== TASK ==
Would you copy each line of the data below that has "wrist"?
··· DATASET CONTENT
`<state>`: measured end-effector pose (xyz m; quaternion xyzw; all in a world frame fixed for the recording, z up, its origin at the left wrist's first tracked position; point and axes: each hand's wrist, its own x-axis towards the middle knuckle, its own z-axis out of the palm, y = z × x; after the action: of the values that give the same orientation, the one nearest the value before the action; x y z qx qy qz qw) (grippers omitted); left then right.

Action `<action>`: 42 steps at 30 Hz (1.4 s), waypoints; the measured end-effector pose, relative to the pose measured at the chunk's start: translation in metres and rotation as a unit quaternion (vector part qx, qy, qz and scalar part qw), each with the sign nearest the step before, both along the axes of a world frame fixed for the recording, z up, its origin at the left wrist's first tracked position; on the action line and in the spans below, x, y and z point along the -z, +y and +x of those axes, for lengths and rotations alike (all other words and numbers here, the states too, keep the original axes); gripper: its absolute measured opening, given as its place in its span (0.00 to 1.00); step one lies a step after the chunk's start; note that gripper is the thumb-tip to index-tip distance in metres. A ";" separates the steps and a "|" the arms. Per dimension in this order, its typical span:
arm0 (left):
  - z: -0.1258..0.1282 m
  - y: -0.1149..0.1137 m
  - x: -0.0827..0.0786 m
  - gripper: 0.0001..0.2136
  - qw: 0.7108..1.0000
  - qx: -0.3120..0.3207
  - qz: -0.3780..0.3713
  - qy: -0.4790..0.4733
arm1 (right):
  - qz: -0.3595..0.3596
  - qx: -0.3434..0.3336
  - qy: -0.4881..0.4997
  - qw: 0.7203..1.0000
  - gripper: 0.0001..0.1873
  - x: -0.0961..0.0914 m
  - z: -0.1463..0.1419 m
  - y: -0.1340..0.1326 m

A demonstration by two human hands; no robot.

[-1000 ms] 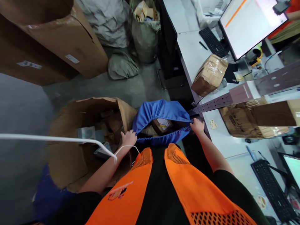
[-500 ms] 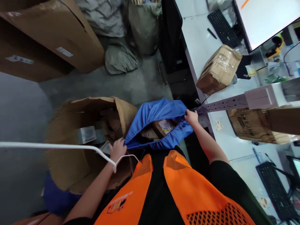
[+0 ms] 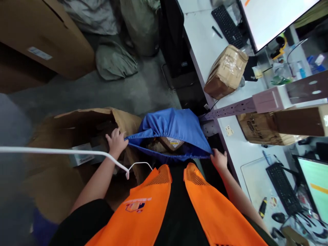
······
== SOLUTION TO THIS PROBLEM ==
`<state>`: measured end-effector pose (xyz m; quaternion xyzw; all in a world frame fixed for the recording, z up, its origin at the left wrist's first tracked position; point and axes: each hand's wrist, its own x-axis towards the middle knuckle, its own z-axis out of the palm, y = z × x; after the action: of the values that give the same orientation, the one nearest the value before the action; x y z qx qy qz qw) (grippers omitted); left then right.
Action `<action>`: 42 steps at 30 Hz (1.4 s), waypoints; the measured end-effector pose, relative to the pose measured at the chunk's start: translation in metres and rotation as a unit quaternion (vector part qx, qy, qz and scalar part qw), each with the sign nearest the step before, both along the axes of a world frame fixed for the recording, z up, its origin at the left wrist's first tracked position; on the action line and in the spans below, x, y and z point along the -z, +y and +x of those axes, for lengths and rotations alike (all other words and numbers here, the states too, keep the original axes); gripper: its absolute measured opening, given as its place in its span (0.00 to 1.00); step one lies a step after the chunk's start; note that gripper is the thumb-tip to index-tip distance in metres. A ";" separates the steps and a "|" the arms. Per dimension in this order, its typical span:

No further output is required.